News
Kepemimpinan Tenang Nasir Syamaun vs Arogansi Zulfadli di Aceh
03 Februari 2026 12:59
Kepemimpinan Tenang Nasir Syamaun vs Arogansi Zulfadli di Aceh
Artikel ini membahas kontras kepemimpinan antara Sekda Aceh Nasir Syamaun dan Ketua DPR Aceh Zulfadli. Nasir digambarkan sebagai pemimpin tenang dan mendengar, sementara Zulfadli dianggap arogansi dan kurang menghargai pihak lain. Artikel ini juga mengungkapkan dukungan penulis terhadap Nasir dalam konteks politik Aceh saat ini.
Kontras Kepemimpinan
- Nasir Syamaun: Pemimpin tenang, mendengar, dan sadar batas. Bekerja dalam rel birokrasi, menyerap tekanan tanpa banyak simbol.
- Zulfadli: Arogansi, kurang menghargai pihak lain, dan kerap lupa bahwa legitimasi sosial tidak dibangun dari suara keras.
Dukungan Penulis
Penulis mendukung Nasir Syamaun sebagai figur kepemimpinan yang tenang, mendengar, dan sadar batas.

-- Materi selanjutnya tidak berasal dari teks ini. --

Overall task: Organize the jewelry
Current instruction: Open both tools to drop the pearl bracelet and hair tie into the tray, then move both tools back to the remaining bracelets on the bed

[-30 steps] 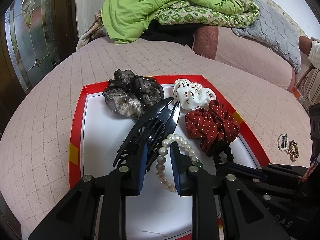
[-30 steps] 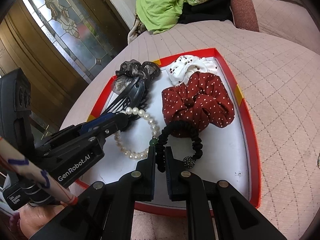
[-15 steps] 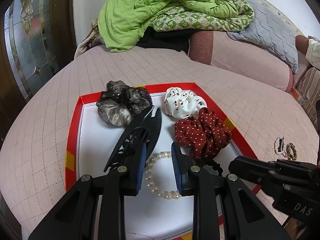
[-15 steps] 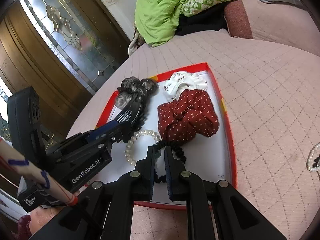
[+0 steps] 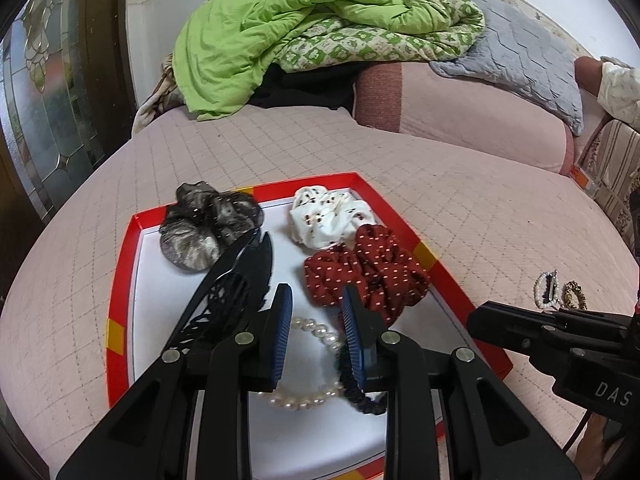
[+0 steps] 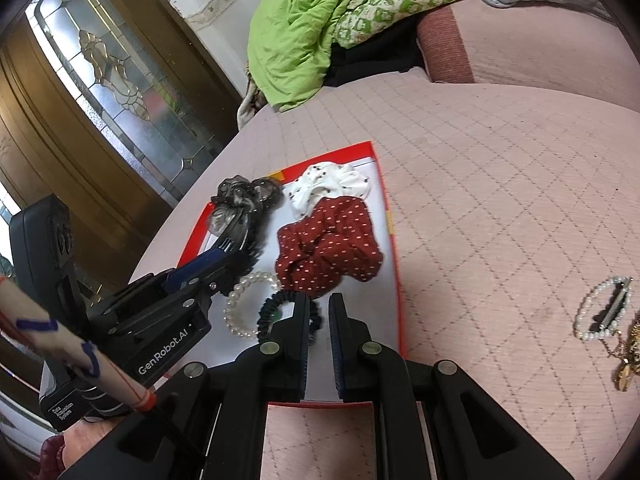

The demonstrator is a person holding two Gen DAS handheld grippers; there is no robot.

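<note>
A red-rimmed white tray (image 5: 120, 288) lies on a pink quilted bed (image 5: 460, 216) and holds the hair things and jewelry: a grey-brown sheer scrunchie (image 5: 204, 224) at its far left, a white printed scrunchie (image 5: 328, 216) at its far right, a dark red dotted scrunchie (image 5: 368, 272) just in front of the white one, a long black hair clip (image 5: 236, 280) running from the grey scrunchie toward the camera, a pearl bracelet (image 6: 240, 304) near the front, and a black coiled hair tie (image 6: 272, 308) touching the bracelet. The left gripper (image 5: 316, 332) hangs over the bracelet with its jaws a narrow way apart and nothing pressed between them. The right gripper (image 6: 319, 320) hangs over the tray's near edge, its jaws nearly together and empty. Well apart on the bed lie a second pearl bracelet (image 6: 596, 308) with a dark clip (image 6: 614, 306) across it and a gold chain (image 6: 628, 356) beside them. A green quilt (image 5: 288, 28) is heaped at the far side.
</note>
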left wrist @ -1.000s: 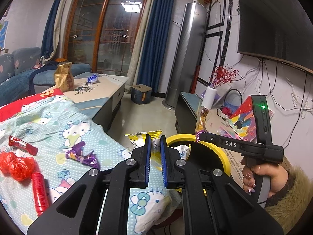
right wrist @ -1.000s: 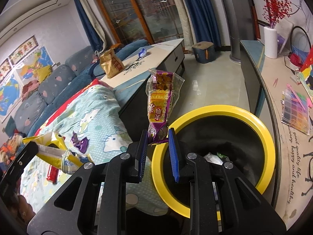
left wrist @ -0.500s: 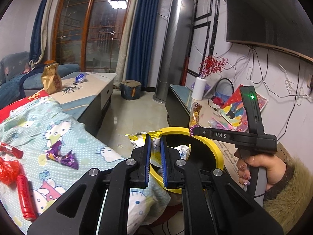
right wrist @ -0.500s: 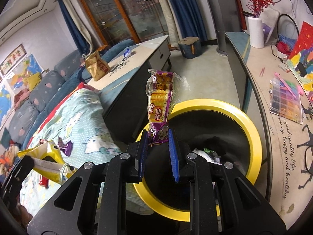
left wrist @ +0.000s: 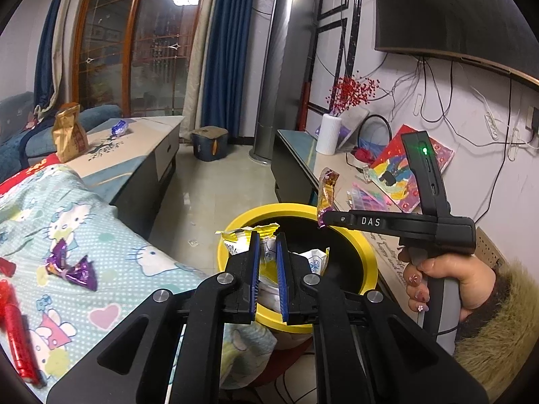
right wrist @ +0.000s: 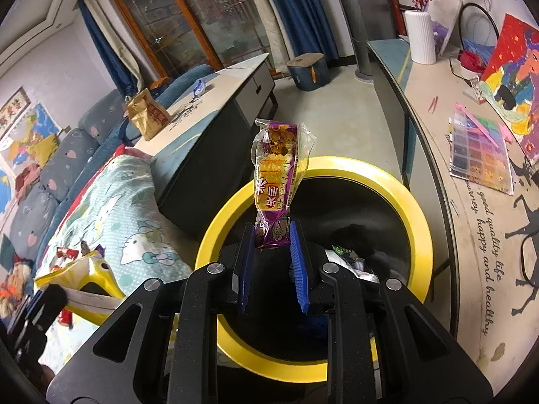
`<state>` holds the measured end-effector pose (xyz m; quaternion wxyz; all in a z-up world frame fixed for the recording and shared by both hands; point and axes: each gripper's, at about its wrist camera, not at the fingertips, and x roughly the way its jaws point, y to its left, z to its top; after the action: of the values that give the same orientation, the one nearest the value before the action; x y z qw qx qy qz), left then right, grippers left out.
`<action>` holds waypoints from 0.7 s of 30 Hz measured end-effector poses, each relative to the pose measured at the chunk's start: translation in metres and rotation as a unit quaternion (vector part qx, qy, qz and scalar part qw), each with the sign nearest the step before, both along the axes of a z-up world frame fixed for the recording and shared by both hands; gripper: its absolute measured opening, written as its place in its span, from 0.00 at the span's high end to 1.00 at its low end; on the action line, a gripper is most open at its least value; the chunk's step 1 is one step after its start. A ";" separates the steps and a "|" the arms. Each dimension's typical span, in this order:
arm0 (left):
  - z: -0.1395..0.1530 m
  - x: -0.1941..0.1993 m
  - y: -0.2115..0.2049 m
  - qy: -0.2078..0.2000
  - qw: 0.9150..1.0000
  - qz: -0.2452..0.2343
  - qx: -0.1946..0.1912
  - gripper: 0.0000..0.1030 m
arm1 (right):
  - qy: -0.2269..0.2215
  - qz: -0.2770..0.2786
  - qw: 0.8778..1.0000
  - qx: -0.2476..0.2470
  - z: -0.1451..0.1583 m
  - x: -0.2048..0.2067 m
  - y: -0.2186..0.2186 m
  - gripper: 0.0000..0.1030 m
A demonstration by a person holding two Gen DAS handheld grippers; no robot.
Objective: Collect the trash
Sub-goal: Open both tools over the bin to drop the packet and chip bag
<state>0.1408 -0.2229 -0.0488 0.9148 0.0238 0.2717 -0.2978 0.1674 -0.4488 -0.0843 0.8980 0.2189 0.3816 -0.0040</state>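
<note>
The purple snack wrapper (right wrist: 277, 181) stands upright above the yellow-rimmed trash bin (right wrist: 417, 208), its lower end between the blue pads of the right gripper (right wrist: 269, 240). The jaws appear slightly parted, and it cannot be told whether both pads press the wrapper. In the left wrist view, the right gripper (left wrist: 321, 217) extends level over the bin, the person's right hand (left wrist: 448, 281) wrapped around its handle from below.

The left gripper (left wrist: 268, 252) is clamped on a yellow-and-white snack bag (left wrist: 247, 235) over the near rim of the trash bin (left wrist: 296, 207). Some trash lies inside the bin. Beside the bin, a Hello Kitty blanket (left wrist: 111, 235) carries a crumpled purple wrapper (left wrist: 72, 267) and a red tube (left wrist: 17, 340).
</note>
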 end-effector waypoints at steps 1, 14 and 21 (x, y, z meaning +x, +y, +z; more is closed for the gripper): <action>-0.001 0.001 -0.003 0.001 1.000 -0.001 0.002 0.91 | 0.001 -0.002 1.000 0.001 -0.001 0.000 -0.002 0.84; -0.035 0.022 -0.042 0.037 0.999 -0.021 0.014 0.81 | 0.032 -0.035 0.999 0.027 -0.023 -0.001 -0.027 0.64; -0.033 0.029 -0.031 0.042 0.999 -0.001 -0.011 0.22 | 0.034 -0.072 0.996 0.028 -0.026 -0.005 -0.038 0.48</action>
<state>0.1694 -0.2536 -0.0816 0.9023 0.0016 0.3068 -0.3028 0.1623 -0.4867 -0.1102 0.8755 0.2706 0.3949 -0.0657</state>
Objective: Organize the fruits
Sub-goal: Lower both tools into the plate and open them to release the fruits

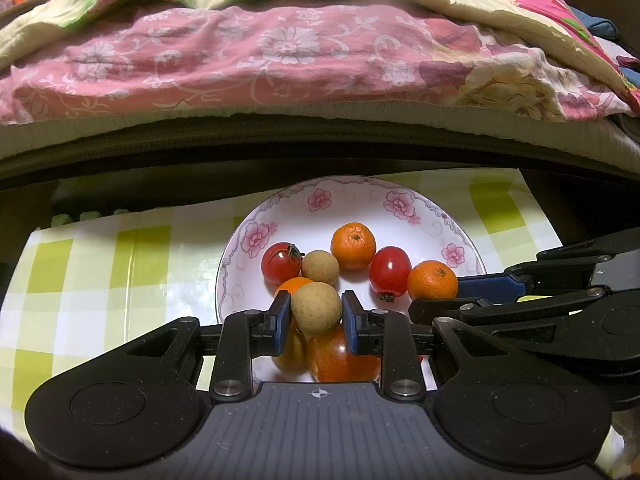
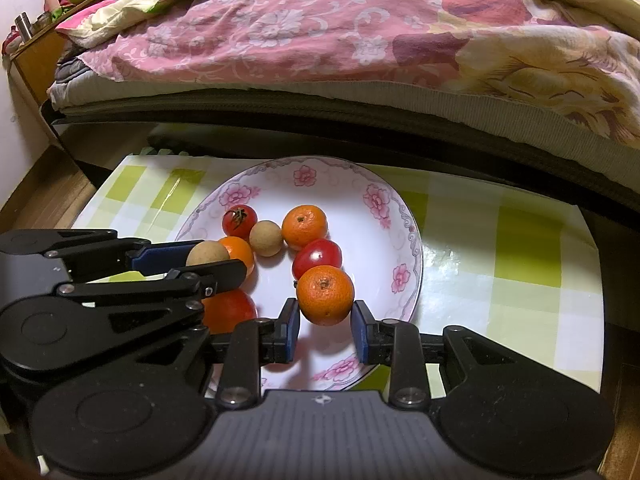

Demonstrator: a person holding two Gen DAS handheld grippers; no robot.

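Over the plate (image 1: 256, 216), the left gripper (image 1: 316, 314) clamps a longan (image 1: 316, 308); the right gripper (image 2: 325, 322) straddles a tangerine (image 2: 325, 295), jaws apart. Each should lift straight up, sparing neighbouring fruit a nudge.

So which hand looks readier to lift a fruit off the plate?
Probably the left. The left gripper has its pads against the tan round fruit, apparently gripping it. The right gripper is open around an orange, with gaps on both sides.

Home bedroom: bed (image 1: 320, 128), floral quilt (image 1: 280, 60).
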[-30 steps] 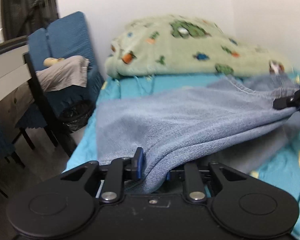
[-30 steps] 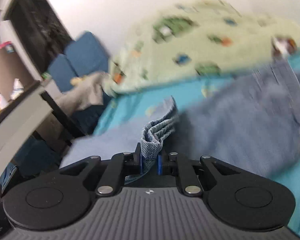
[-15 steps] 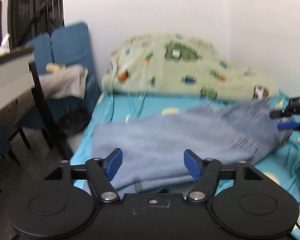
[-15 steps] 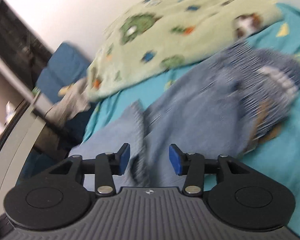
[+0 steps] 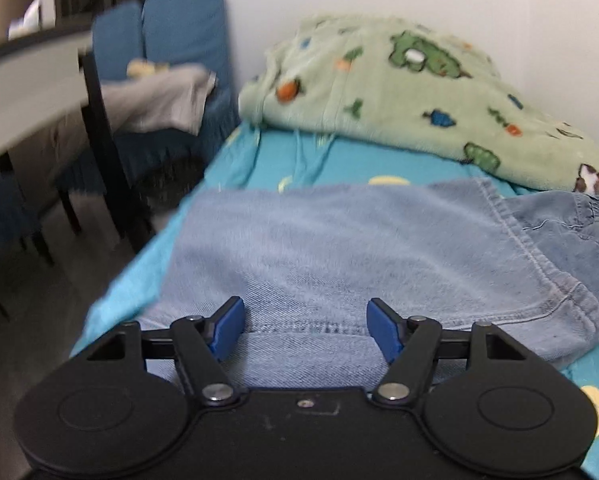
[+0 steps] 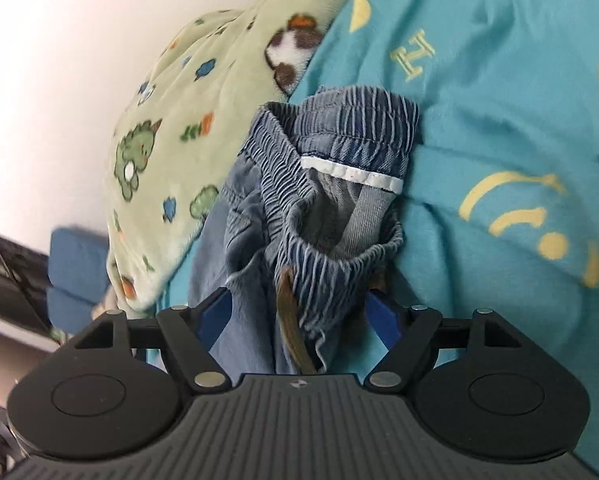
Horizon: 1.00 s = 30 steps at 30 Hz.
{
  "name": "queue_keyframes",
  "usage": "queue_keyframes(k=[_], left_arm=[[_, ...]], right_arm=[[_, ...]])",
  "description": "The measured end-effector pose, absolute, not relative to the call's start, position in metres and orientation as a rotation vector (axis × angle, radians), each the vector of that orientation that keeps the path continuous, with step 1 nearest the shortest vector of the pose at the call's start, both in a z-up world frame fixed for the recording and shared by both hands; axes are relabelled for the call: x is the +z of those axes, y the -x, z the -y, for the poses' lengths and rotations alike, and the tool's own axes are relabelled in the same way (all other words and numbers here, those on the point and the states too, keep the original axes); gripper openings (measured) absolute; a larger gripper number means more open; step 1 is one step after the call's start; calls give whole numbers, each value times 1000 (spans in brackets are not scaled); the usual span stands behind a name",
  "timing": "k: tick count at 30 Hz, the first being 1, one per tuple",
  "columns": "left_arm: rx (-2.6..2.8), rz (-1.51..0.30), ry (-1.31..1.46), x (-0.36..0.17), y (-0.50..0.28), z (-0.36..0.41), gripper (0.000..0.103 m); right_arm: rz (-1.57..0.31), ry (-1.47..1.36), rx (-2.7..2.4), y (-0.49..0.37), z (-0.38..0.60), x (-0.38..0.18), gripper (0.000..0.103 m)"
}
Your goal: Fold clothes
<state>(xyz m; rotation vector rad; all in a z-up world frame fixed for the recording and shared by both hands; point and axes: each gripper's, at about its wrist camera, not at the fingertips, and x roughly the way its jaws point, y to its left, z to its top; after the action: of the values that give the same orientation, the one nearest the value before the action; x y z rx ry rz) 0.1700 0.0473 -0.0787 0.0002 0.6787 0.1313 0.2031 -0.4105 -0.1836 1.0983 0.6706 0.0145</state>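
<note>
Folded jeans (image 5: pixel 339 248) flat on bed (image 6: pixel 499 120), so left tongs (image 5: pixel 305 326) wide, empty; right tongs (image 6: pixel 299 320) opening around waistband (image 6: pixel 339 264), gripping nothing

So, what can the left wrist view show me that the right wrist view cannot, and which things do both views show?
Only the left wrist view shows the folded denim legs lying flat, a dark table leg and grey cloth on a blue chair.

Only the right wrist view shows the elastic waistband, its white label and the sheet's yellow print.

Both show the jeans, the green blanket and the turquoise sheet.
</note>
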Motion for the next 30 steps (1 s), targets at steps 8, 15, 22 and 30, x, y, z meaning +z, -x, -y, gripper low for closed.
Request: queue_keyframes(k=[8, 15, 22, 30], left_arm=[[128, -742, 12, -95, -183, -51, 65], [127, -746, 39, -84, -184, -55, 64], [115, -607, 122, -42, -163, -72, 64], [192, -358, 392, 7, -120, -142, 64]], right_arm=[[-610, -963, 3, -224, 393, -174, 80], [-551, -710, -71, -222, 369, -143, 31], [-312, -371, -13, -212, 297, -55, 28], [-145, 151, 225, -176, 130, -17, 27]])
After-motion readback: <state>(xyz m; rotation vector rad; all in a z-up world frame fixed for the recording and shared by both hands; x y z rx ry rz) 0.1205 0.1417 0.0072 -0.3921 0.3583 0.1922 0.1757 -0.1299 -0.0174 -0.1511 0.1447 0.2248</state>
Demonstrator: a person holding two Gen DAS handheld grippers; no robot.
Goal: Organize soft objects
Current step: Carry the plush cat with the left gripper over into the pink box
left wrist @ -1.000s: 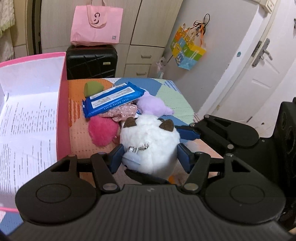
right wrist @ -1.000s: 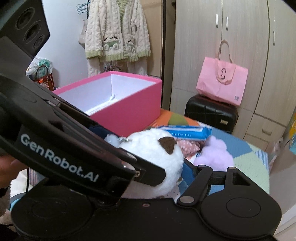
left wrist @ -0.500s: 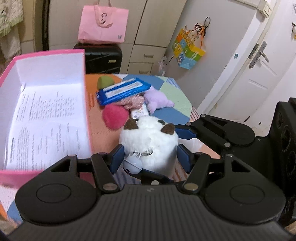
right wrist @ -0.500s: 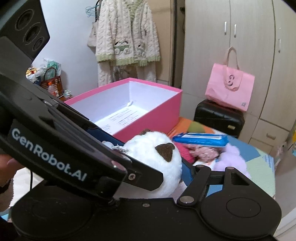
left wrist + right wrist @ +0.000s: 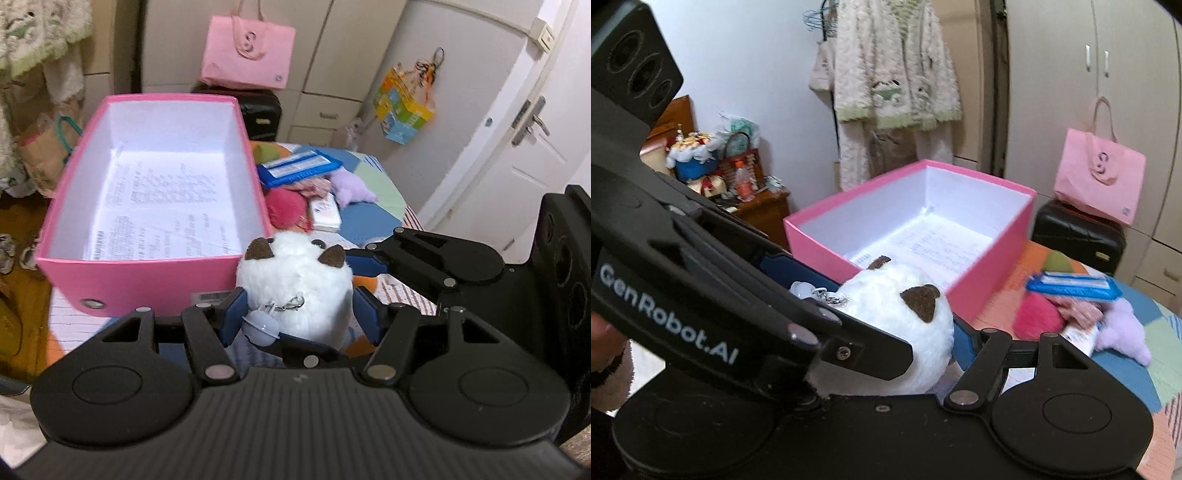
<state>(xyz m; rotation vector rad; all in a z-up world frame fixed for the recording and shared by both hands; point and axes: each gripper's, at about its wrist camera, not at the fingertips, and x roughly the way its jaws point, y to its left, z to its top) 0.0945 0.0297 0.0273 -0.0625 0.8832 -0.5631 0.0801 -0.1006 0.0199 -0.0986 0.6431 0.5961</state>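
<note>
"GenRobot.AI" reads in white on the left gripper as it crosses the right wrist view. We hold a white plush between both grippers, in the air just beside the near corner of the pink box; the left jaws are partly closed, their blue pads pressing its sides, and the right gripper grips it across the other way, one blue pad at its ear side. The plush stands upright, brown ears up, face turned away from the left camera, a clip and pale bell hanging at its back. A printed sheet lines the box, its text too small to read. On the table beyond lie a blue packet, a pink pompom and a lilac plush.
</note>
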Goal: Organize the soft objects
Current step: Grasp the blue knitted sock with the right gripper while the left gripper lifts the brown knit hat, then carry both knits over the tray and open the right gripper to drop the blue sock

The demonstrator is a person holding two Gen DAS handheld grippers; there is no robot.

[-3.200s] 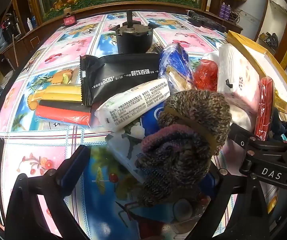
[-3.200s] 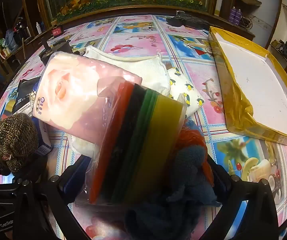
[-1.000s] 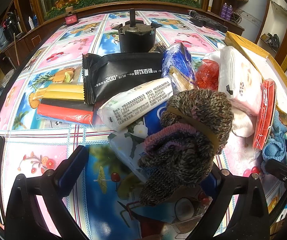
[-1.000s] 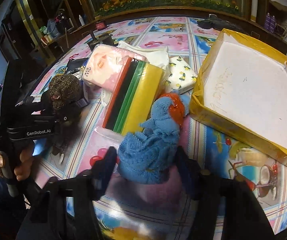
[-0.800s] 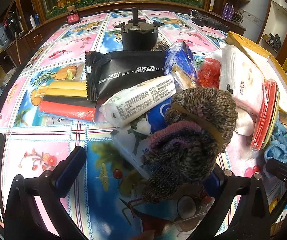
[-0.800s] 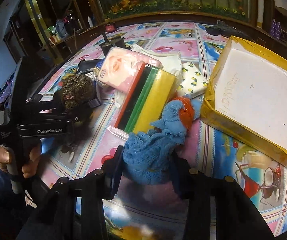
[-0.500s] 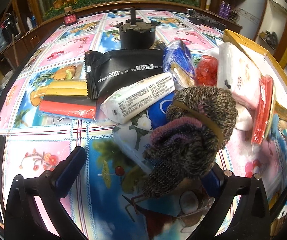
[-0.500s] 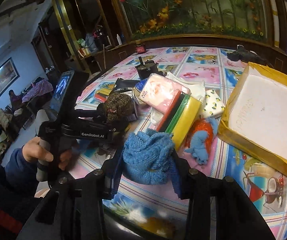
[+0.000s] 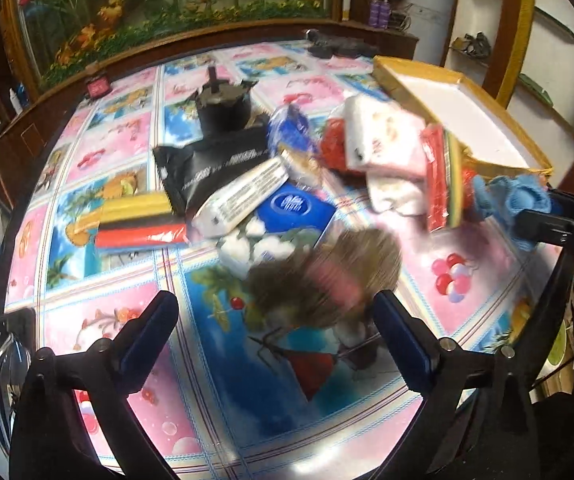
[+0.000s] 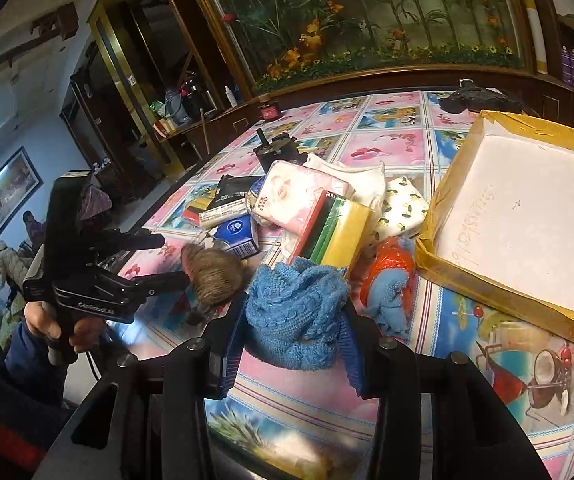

Dalam situasi dan kondisi Aceh hari ini (pascabanjir), bukan pilihan popular memang, tetapi justru itulah yang paling dibutuhkan rakyat.
Harapan untuk Aceh
Penulis berharap pasangan Mualem-Dek Fad bisa fokus untuk menahkodai Aceh menuju arah lebih baik, terutama dalam tahun pertama Aceh dilanda bencana banjir dan tanah longsor di 18 kabupaten serta kota.
Kepemimpinan yang Dibutuhkan
Aceh tidaklah kekurangan figur yang merasa berkuasa, pandai memberi perintah, mengambil panggung, dan mengklaim otoritas. Yang langka justru pemimpin yang mampu merasa, empati terhadap penderitaan rakyat, mendengar sebelum memutuskan, dan hadir bukan hanya saat seremoni. Lebih langka lagi, pemimpin yang berani bertanggung jawab, tidak lari dari masalah, saling lempar kesalahan, dan siap menanggung konsekuensi dari kebijakan yang diambil.